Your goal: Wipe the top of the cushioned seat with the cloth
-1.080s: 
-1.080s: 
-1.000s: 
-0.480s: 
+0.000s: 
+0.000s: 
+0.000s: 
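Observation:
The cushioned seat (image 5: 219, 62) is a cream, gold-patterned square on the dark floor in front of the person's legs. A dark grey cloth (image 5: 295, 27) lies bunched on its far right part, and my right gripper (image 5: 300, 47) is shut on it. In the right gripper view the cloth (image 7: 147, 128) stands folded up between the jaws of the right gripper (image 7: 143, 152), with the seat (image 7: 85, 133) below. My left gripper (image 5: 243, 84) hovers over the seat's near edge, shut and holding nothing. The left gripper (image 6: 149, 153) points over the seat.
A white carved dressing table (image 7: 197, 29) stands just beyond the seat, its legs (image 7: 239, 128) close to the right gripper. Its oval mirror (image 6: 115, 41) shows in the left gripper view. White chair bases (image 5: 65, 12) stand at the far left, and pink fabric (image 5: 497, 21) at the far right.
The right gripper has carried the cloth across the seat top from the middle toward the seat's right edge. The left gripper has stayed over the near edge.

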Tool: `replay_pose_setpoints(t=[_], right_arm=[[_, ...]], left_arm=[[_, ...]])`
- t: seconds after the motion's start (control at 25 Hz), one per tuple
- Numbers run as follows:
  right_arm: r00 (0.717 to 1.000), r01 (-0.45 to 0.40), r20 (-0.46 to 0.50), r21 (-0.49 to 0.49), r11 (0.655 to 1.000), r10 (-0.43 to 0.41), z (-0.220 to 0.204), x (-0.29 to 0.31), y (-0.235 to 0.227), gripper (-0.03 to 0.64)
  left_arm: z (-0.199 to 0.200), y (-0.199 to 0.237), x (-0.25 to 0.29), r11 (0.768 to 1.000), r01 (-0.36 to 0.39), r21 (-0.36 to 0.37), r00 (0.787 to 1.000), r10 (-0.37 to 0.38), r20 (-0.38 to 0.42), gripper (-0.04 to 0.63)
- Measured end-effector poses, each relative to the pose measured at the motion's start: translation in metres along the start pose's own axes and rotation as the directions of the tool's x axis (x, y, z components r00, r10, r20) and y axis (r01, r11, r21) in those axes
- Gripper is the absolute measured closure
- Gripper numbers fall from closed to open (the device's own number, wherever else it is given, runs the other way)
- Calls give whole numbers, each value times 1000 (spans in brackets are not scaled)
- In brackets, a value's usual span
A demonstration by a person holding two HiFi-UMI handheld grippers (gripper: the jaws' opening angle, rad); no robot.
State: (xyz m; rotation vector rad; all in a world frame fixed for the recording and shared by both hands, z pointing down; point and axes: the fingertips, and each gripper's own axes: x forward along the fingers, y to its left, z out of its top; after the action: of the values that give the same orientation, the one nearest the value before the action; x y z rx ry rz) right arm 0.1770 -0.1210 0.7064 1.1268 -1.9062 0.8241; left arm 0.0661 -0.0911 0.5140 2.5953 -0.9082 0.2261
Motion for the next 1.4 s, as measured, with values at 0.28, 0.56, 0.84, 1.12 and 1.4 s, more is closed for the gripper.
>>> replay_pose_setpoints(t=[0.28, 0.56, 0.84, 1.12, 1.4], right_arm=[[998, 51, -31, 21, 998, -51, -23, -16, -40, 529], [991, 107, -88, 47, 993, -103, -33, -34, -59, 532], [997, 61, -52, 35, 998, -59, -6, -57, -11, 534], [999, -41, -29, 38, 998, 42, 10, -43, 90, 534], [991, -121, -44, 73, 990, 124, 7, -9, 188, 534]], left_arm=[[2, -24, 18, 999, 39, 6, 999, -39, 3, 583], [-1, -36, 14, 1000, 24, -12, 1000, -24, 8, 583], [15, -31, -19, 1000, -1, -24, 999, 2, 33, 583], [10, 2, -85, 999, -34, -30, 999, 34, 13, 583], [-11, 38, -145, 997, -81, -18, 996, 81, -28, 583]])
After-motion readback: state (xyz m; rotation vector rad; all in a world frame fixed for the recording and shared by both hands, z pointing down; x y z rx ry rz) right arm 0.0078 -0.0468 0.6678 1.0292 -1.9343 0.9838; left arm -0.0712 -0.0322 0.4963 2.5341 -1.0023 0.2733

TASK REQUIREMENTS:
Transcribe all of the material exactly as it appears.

WRITTEN ANSWER:
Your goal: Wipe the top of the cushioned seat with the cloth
-1.080s: 
-1.080s: 
-1.000s: 
-0.480s: 
+0.000s: 
+0.000s: 
+0.000s: 
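Observation:
The cushioned seat (image 5: 219, 62) is a cream, gold-patterned square on the dark floor in front of the person's legs. A dark grey cloth (image 5: 295, 27) lies bunched on its far right part, and my right gripper (image 5: 300, 47) is shut on it. In the right gripper view the cloth (image 7: 147, 128) stands folded up between the jaws of the right gripper (image 7: 143, 152), with the seat (image 7: 85, 133) below. My left gripper (image 5: 243, 84) hovers over the seat's near edge, shut and holding nothing. The left gripper (image 6: 149, 153) points over the seat.
A white carved dressing table (image 7: 197, 29) stands just beyond the seat, its legs (image 7: 239, 128) close to the right gripper. Its oval mirror (image 6: 115, 41) shows in the left gripper view. White chair bases (image 5: 65, 12) stand at the far left, and pink fabric (image 5: 497, 21) at the far right.
The right gripper has carried the cloth across the seat top from the middle toward the seat's right edge. The left gripper has stayed over the near edge.
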
Tool: `replay_pose_setpoints(t=[_], right_arm=[[_, ...]], left_arm=[[_, ...]])`
- t: seconds after the motion's start (control at 25 Hz), one per tuple
- Numbers run as follows:
  right_arm: r00 (0.717 to 1.000), r01 (-0.45 to 0.40), r20 (-0.46 to 0.50), r21 (-0.49 to 0.49), r11 (0.655 to 1.000), r10 (-0.43 to 0.41), z (-0.220 to 0.204), x (-0.29 to 0.31), y (-0.235 to 0.227), gripper (-0.03 to 0.64)
  left_arm: z (-0.199 to 0.200), y (-0.199 to 0.237), x (-0.25 to 0.29), r11 (0.768 to 1.000), r01 (-0.36 to 0.39), r21 (-0.36 to 0.37), r00 (0.787 to 1.000), r10 (-0.37 to 0.38), r20 (-0.38 to 0.42), gripper (-0.04 to 0.63)
- Measured end-effector poses, each relative to the pose measured at the motion's start: translation in metres along the start pose's own axes and rotation as the directions of the tool's x axis (x, y, z components r00, r10, r20) and y axis (r01, r11, r21) in those axes
- Gripper is the absolute measured closure
- Gripper numbers fall from closed to open (the device's own number, wherever else it is given, runs the other way)
- Calls give whole numbers, each value times 1000 (spans in brackets are not scaled)
- In brackets, a value's usual span
A demonstration by a person holding two HiFi-UMI handheld grippers (gripper: the jaws' opening angle, rad); no robot.
State: (xyz m; rotation vector rad; all in a world frame fixed for the recording and shared by both hands, z pointing down; point and axes: the fingertips, and each gripper's own axes: x forward along the fingers, y to its left, z out of its top; after the action: of the values that give the same orientation, the one nearest the value before the action; x y z rx ry rz) right arm 0.1770 -0.1210 0.7064 1.1268 -1.9062 0.8241; left arm 0.0661 -0.0911 0.5140 2.5953 -0.9082 0.2261
Motion for the next 1.4 s, as measured, with values at 0.28, 0.56, 0.84, 1.12 and 1.4 s, more is closed for the gripper.
>>> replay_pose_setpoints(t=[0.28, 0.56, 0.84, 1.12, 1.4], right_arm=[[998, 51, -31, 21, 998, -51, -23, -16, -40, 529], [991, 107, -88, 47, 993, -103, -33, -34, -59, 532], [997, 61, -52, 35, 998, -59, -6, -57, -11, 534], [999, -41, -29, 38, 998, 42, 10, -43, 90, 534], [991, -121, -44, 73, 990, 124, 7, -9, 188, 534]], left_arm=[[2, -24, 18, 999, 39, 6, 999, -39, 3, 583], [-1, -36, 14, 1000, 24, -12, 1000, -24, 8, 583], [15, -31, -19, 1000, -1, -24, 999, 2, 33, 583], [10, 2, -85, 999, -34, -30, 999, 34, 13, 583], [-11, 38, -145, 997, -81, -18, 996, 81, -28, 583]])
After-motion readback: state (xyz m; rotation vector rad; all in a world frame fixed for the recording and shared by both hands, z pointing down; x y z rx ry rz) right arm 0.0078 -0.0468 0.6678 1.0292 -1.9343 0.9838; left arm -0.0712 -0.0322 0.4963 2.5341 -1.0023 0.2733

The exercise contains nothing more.